Nov. 30 (Bloomberg) -- New Jersey Senate President Stephen Sweeney is seeking a detailed financial report on Atlantic City’s Revel casino, saying the state-supported gaming operation is “burning cash at an alarming rate.”
Revel received a $100 million line of credit from its backers in August to help it through next year, Sweeney, a Democrat from West Deptford, said today in a letter to David L. Rebuck, director of the state’s Gaming Enforcement division. That credit has been used up and the casino is looking for outside funding to survive through the end of the year, he said.
“I continue to receive a flood of reports that its creditors are still waiting to be paid for services rendered,” Sweeney wrote. He requested a detailed report on the casino’s financial stability by Dec. 7, a week from today.
Revenue at Atlantic City’s 12 gaming venues fell 20 percent to $209 million in October, including four days when they were shut because of Sandy, the superstorm that ravaged New Jersey Oct. 29. Moody’s Investors Service said casino profit in the city could fall 25 percent to 50 percent this quarter and next. Moody’s cited single-property operators such as Revel Entertainment Group LLC as most at risk.
“Revel’s financial situation is not dire,” the company said today in a statement. It said it is in discussions with its lenders to provide more capital.
The $2.4 billion casino, which opened in April, was to be a catalyst for Atlantic City’s transition from day-trip to luxury resort destination. Governor Chris Christie kept the project alive with $260 million in tax incentives, part of a state-sponsored marketing push urging customers to “Do AC.”

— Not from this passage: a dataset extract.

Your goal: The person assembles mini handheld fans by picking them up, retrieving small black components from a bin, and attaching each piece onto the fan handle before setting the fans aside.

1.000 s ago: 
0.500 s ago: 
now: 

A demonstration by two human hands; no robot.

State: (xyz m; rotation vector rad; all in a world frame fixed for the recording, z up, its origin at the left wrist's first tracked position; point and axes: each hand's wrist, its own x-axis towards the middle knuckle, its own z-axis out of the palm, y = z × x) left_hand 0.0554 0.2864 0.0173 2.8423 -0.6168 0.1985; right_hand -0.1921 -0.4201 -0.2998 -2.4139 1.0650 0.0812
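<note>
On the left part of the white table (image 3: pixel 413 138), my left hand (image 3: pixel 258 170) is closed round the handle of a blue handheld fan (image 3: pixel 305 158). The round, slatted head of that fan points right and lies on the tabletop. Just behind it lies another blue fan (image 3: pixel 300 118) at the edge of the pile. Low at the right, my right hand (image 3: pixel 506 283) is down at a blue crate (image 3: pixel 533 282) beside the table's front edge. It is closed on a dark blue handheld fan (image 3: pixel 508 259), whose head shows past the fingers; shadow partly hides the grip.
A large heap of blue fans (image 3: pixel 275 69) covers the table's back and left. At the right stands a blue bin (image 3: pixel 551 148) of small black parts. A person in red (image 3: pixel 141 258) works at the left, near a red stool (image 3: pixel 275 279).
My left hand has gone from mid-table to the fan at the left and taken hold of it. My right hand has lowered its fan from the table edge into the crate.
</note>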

Instead Revel, which features 10 pools, 14 restaurants and almost 1,900 hotel rooms, sucked business from neighboring properties. The company’s $850 million term loan due in February 2017 fell to 54 cents on the dollar today, according to a person familiar with the matter who asked not to be identified because the trades are private. The debt traded as high as 60.5 cents on the dollar on Nov. 21 after the casino operator said it was seeking to raise new money.
“The additional capital will provide us with the liquidity necessary to allow the market to recover from Hurricane Sandy, and execute our strategic build-out of exciting new gaming, food and beverage, and entertainment amenities,” Chief Executive Officer Kevin DeSanctis said in the Nov. 21 statement.

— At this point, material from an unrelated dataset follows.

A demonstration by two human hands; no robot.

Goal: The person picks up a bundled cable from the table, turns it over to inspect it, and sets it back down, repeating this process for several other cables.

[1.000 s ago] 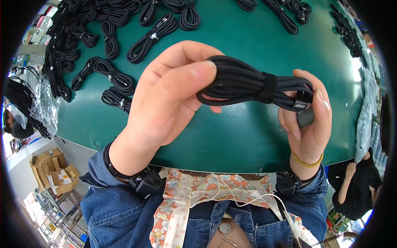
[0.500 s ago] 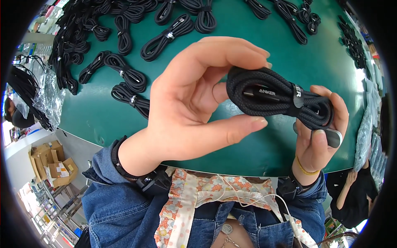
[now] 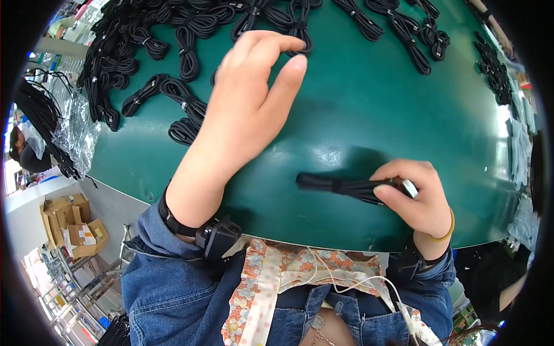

Sweeney, an ironworkers union organizer, said he first became concerned that Revel’s finances were in bad shape when he began to hear from contractors that they weren’t getting paid. More recently, he said the casino hasn’t paid $12 million in property taxes, the first time a New Jersey casino has ever fallen behind on any levies.
The city and the company issued a statement today saying “they are amicably and expeditiously negotiating to resolve” tax issues, without being more specific. Revel also said it has made leadership changes in its hotel operations and casino marketing that would lead to improvement.
“These guys are burning through money, things are not getting any better and the state is a partner in all of this,” Sweeney said today in an interview.
The state gaming agency has Sweeney’s letter “under review,” according to Lisa Spengler, a spokeswoman.